There's No Oil in Mass Graves

Rick van Opbergen

House Member
Sep 16, 2004
4,080
0
36
The Netherlands
www.google.com
The Government's human rights record continued to be poor in some areas; although there were improvements in some areas, serious problems remain. Human rights violations include extrajudicial killings of criminal suspects by the police and military, an increase in torture and abuse of detainees, failure to punish police and security officers guilty of abuse, arbitrary arrest and excessively lengthy detention, long delays in trials, illegal searches, and corruption and severe inefficiency in the judicial and law enforcement systems. Prison conditions remained harsh, and overcrowding and violence in the prisons were so severe as to constitute inhuman and degrading treatment. In October the ANC declared a prison emergency and set up an interinstitutional commission to address conditions in the prisons. On July 1, the Organic Criminal Procedures Code (COPP) entered into force, replacing the secretive inquisitorial system with an open adversarial system. The authorities fired a number of judges for corruption.

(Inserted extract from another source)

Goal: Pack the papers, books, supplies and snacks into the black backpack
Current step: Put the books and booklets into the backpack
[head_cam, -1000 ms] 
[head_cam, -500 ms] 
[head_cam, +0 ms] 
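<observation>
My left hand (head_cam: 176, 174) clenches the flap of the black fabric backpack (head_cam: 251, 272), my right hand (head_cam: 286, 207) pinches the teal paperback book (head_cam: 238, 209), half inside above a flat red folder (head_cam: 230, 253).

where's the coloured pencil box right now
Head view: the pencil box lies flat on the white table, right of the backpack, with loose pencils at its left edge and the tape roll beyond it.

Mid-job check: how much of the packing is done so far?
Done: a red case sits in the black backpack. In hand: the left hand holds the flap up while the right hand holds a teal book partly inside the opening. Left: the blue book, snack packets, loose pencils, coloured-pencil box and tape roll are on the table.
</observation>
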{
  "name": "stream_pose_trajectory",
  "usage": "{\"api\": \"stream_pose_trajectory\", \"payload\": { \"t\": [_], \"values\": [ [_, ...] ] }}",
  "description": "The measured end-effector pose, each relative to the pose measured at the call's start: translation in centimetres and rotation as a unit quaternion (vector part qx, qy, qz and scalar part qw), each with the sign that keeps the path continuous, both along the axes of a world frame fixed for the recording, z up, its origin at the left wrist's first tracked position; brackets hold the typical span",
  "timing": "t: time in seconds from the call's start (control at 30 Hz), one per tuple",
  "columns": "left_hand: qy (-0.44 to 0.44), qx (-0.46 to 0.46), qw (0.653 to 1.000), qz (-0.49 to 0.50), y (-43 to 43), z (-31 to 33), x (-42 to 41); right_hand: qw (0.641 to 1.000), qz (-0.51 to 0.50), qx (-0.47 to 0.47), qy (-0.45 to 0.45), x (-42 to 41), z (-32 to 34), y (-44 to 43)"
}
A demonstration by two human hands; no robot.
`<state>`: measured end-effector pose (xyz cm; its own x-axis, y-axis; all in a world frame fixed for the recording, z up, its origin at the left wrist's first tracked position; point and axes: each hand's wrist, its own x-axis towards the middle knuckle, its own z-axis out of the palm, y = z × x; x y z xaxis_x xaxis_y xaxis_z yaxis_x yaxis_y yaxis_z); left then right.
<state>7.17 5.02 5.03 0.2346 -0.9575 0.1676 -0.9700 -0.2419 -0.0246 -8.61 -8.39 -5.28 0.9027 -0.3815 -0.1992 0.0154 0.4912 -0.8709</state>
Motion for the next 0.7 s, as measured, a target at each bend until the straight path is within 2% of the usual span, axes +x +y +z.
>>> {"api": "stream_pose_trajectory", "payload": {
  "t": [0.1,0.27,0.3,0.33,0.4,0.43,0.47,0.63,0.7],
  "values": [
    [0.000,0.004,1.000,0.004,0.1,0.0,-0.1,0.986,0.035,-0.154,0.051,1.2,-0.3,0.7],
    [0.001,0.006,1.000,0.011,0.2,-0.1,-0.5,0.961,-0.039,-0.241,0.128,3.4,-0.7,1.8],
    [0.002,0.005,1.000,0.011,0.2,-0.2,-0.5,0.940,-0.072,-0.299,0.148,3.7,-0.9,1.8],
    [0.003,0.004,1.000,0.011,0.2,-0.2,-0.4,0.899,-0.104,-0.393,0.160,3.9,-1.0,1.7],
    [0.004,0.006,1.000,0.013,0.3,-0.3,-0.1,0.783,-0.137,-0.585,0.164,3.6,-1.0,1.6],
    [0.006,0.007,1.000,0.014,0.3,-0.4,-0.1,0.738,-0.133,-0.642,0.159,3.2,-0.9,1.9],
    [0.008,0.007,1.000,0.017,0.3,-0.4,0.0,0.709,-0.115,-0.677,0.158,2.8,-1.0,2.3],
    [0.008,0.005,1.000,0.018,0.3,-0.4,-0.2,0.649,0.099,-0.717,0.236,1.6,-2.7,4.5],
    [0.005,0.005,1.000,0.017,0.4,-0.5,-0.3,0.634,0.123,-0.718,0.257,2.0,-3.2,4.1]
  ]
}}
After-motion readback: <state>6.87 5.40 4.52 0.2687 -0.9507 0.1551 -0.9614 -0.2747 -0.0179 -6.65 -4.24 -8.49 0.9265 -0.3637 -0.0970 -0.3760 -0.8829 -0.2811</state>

In February the Chavez administration reinstated the constitutional provisions of freedom from arbitrary arrest and detention and search without warrant, as well as freedom of movement, which had been suspended in some border areas since June 1994. Violence and discrimination against women, abuse of children, discrimination against the disabled, and inadequate protection of the rights of indigenous people continue to be problems. Child labor persisted, and there were reports of trafficking in children for forced labor. Killings due to vigilante justice increased.
source: www.nationbynation.com
 

Reverend Blair

Council Member
Apr 3, 2004
1,238
1
38
Winnipeg
RE: There

It's still improving though and Chavez is elected, not a dictator. Are there still problems? You bet there are. They have been slowly improving though, and every indication is that those improvements will speed up when attempts at military coups and meddling by the CIA cease.

Something else that can greatly improve the record is trade incentives based on human rights and improved working conditions. That will not happen as long as democracy is under siege in Venezuela though.
 

Rick van Opbergen

House Member
Sep 16, 2004
4,080
0
36
The Netherlands
www.google.com
RE: There

OK, I agree that Chavez is not a real dictator ... though I do think he qualifies for "a regime which violates human rights" .... You said "improvements will speed up when attempts at military coups and meddling by the CIA cease". Can you back that claim?
 

Reverend Blair

Council Member
Apr 3, 2004
1,238
1
38
Winnipeg
RE: There

Many of the civil rights abuses are against people who have been caught trying to undermine the government. One example of that is some of the people who were arrested during the oil strike.

They sabotaged the oil fields, nearly causing an ecological disaster as well as almost destroying the fields. They took over ships...an act of piracy. Chavez was roundly accused of human rights abuses for arresting them, which is ridulous...anybody who did that anywhere would be arrested.

It is thought that they were tortured as well though, mostly to find out who their backers were. I'm not denying the torture took place, it very likely did, but if they hadn't been breaking the law they wouldn't have been arrested and if they hadn't been acting to destroy the oil fields they wouldn't have been suspected of colluding with the CIA etc., so they would have been less likely to be tortured.

Further to that, if there was the threat of automatic sanctions if Venezuela didn't improve its human rights record, it is far less likely that the torture would have taken place.